■ Collected material
◇ ◇ ◇

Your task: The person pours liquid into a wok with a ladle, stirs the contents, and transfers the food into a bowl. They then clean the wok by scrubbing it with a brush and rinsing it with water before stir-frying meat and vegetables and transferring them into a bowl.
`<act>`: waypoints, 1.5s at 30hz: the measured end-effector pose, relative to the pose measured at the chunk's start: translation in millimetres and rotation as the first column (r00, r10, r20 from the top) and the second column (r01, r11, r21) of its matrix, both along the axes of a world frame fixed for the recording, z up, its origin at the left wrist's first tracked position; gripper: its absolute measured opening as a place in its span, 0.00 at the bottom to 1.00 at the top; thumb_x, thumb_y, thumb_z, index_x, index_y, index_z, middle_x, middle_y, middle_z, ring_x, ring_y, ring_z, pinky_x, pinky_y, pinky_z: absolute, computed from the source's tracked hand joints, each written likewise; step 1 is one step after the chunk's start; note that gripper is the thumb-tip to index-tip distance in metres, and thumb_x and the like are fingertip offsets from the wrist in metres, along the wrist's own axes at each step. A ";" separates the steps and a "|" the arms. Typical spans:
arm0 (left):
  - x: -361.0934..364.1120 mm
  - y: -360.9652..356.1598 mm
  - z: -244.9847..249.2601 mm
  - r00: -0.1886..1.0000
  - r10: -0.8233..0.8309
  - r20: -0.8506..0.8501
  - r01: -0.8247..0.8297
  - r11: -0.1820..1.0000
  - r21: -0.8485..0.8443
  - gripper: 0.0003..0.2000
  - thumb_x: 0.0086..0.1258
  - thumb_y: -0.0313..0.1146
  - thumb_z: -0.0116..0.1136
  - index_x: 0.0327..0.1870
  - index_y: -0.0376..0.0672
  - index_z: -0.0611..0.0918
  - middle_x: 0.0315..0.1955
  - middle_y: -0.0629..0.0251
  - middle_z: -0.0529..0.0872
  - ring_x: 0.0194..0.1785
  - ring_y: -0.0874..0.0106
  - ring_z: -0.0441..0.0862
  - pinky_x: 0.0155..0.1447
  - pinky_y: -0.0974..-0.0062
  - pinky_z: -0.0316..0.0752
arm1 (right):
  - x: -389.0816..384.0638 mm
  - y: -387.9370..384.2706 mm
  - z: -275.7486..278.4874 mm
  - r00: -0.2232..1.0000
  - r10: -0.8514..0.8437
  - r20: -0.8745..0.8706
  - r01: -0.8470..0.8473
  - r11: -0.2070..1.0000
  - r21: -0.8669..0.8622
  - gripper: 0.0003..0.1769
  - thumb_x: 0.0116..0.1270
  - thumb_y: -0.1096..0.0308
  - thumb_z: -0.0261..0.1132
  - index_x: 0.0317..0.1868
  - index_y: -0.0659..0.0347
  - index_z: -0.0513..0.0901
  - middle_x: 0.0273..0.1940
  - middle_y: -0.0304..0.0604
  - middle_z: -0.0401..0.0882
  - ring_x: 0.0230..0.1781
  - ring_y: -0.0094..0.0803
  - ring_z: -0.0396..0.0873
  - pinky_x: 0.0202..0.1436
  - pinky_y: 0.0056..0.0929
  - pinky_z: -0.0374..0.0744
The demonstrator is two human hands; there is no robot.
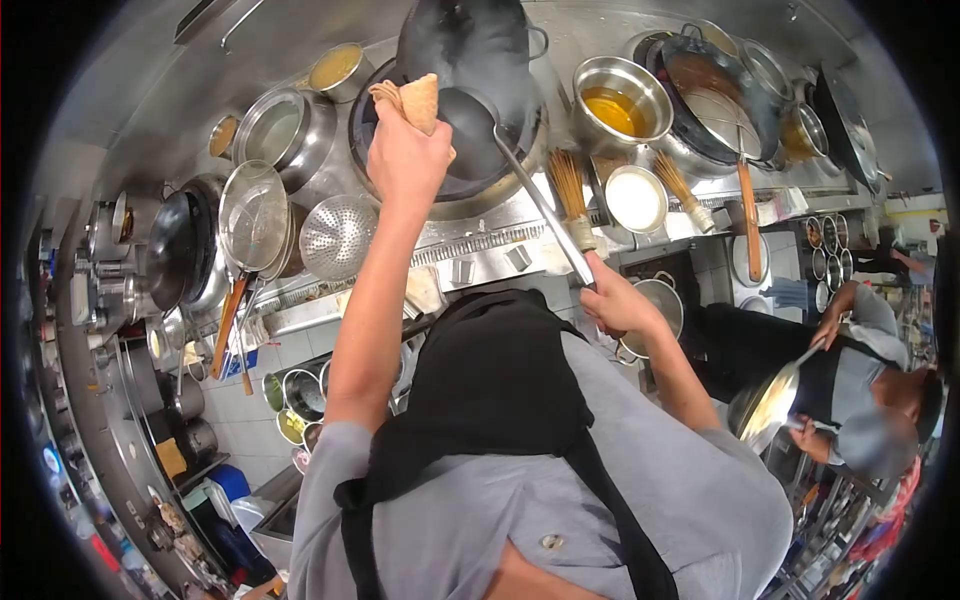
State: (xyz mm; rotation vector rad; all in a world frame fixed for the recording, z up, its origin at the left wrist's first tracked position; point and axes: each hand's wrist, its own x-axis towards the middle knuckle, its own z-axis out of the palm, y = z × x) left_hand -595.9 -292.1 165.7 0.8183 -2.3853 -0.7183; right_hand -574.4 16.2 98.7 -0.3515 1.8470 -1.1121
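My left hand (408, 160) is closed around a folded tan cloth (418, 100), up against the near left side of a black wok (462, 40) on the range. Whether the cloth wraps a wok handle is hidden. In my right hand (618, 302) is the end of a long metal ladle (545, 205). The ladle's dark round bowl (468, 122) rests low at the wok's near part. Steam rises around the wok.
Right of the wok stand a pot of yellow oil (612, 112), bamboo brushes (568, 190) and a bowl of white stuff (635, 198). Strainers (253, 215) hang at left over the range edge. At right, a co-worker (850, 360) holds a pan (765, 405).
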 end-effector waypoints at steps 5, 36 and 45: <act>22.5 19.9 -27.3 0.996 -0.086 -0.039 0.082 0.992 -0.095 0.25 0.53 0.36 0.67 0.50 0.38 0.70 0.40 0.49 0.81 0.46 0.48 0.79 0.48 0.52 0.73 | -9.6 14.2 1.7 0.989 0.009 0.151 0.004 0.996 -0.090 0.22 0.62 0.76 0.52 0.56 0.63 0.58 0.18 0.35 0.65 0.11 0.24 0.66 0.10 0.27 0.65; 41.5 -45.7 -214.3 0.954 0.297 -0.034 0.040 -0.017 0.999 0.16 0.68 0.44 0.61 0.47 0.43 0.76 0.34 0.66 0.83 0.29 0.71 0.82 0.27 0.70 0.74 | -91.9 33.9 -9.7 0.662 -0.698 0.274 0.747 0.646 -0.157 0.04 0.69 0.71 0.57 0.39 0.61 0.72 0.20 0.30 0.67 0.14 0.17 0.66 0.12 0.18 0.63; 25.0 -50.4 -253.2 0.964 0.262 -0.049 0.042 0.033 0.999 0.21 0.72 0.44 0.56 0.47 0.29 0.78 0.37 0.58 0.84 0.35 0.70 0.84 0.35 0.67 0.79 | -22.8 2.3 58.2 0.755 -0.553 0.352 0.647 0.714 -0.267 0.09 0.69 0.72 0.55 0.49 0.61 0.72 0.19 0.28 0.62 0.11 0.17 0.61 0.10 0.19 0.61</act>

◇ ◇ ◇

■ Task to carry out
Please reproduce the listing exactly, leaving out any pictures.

■ Output below
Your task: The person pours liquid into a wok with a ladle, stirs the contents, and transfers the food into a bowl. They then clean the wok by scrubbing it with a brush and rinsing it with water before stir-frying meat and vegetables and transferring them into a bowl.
`<act>`: waypoints, 1.5s at 30hz: the measured end-effector pose, relative to the pose measured at the chunk's start: translation in millimetres and rotation as the first column (r00, r10, r20 from the top) and the second column (r01, r11, r21) of its matrix, both along the axes of a world frame fixed for the recording, z up, its origin at the left wrist's first tracked position; gripper: its absolute measured opening as a place in its span, 0.00 at the bottom to 1.00 at the top; thumb_x, thumb_y, thumb_z, index_x, index_y, index_z, middle_x, middle_y, middle_z, ring_x, ring_y, ring_z, pinky_x, pinky_y, pinky_z: absolute, computed from the source's tracked hand joints, each written likewise; step 1 is one step after the chunk's start; note that gripper is the thumb-tip to index-tip distance in metres, and thumb_x and the like are fingertip offsets from the wrist in metres, along the wrist's own axes at each step. A ";" separates the steps and a "|" the arms. Typical spans:
arm0 (left):
  - x: -361.0934..364.1120 mm
  - y: -360.9652..356.1598 mm
  - z: -244.9847..249.2601 mm
  - r00: -0.1886..1.0000
  - r10: -0.8233..0.8309
  - r20: -0.8506..0.8501
  - r01: -0.8247..0.8297
  - r11: -0.1820..1.0000
  - r21: -0.8485..0.8443
  - gripper: 0.0003..0.2000
  - thumb_x: 0.0086..0.1258
  - thumb_y: -0.0313..0.1146
  - thumb_z: -0.0116..0.1136
  - index_x: 0.0327..0.1870
  - index_y: -0.0376..0.0672
  - index_z: -0.0611..0.0918
  - middle_x: 0.0315..0.1955
  - middle_y: -0.0629..0.0251
  - middle_z: -0.0529..0.0872
  - ring_x: 0.0194..0.1785
  - ring_y: -0.0874..0.0106
  - ring_z: -0.0441..0.0862
  - pinky_x: 0.0155..0.1447
  - pinky_y: -0.0974..-0.0062
  - pinky_z: -0.0316..0.0752
arm1 (right):
  - x: -389.0816..384.0638 mm
  - y: -387.9370..384.2706 mm
  - z: -275.7486..278.4874 mm
  - r00: -0.2232..1.0000
  - r10: -0.8514..0.8437
  - r20: -0.8745..0.8706
  - r01: -0.8470..0.8473
  - r11: -0.2070..1.0000
  - r21: -0.8669..0.8622
  - gripper: 0.0003..0.1769
  - thumb_x: 0.0116..0.1270
  - thumb_y: -0.1096..0.0308
  - thumb_z: -0.0261..0.1132
  - index_x: 0.0317..0.1868
  - index_y: -0.0659..0.0347
  - index_z: -0.0513..0.0901
  - middle_x: 0.0273..0.1940
  - middle_y: -0.0304..0.0604
  - middle_z: -0.0401..0.0882
  - ring_x: 0.0230..0.1781
  - ring_y: -0.0094..0.0803
  - ring_z: -0.0396..0.0873
  - pinky_x: 0.0202..0.1436
  - pinky_y: 0.0056..0.0929
  - pinky_z: -0.0374..0.0744
The demonstrator is two human hands; there is no robot.
State: (xyz mm; rotation vector rad; all in a world frame fixed for the recording, z up, its origin at the left wrist's first tracked position; point and axes: each hand's wrist, its own x-axis towards the middle knuckle, its own z-axis out of the palm, y = z × x) left_hand -595.9 -292.1 165.7 0.8183 -2.3853 -0.7183; right_hand -574.4 16.2 98.7 -0.3515 1.8470 -1.1121
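My left hand (408, 160) is closed around a folded tan cloth (418, 100), up against the near left side of a black wok (462, 40) on the range. Whether the cloth wraps a wok handle is hidden. In my right hand (618, 302) is the end of a long metal ladle (545, 205). The ladle's dark round bowl (468, 122) rests low at the wok's near part. Steam rises around the wok.
Right of the wok stand a pot of yellow oil (612, 112), bamboo brushes (568, 190) and a bowl of white stuff (635, 198). Strainers (253, 215) hang at left over the range edge. At right, a co-worker (850, 360) holds a pan (765, 405).
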 end-effector waypoints at steps 5, 36 and 45: <act>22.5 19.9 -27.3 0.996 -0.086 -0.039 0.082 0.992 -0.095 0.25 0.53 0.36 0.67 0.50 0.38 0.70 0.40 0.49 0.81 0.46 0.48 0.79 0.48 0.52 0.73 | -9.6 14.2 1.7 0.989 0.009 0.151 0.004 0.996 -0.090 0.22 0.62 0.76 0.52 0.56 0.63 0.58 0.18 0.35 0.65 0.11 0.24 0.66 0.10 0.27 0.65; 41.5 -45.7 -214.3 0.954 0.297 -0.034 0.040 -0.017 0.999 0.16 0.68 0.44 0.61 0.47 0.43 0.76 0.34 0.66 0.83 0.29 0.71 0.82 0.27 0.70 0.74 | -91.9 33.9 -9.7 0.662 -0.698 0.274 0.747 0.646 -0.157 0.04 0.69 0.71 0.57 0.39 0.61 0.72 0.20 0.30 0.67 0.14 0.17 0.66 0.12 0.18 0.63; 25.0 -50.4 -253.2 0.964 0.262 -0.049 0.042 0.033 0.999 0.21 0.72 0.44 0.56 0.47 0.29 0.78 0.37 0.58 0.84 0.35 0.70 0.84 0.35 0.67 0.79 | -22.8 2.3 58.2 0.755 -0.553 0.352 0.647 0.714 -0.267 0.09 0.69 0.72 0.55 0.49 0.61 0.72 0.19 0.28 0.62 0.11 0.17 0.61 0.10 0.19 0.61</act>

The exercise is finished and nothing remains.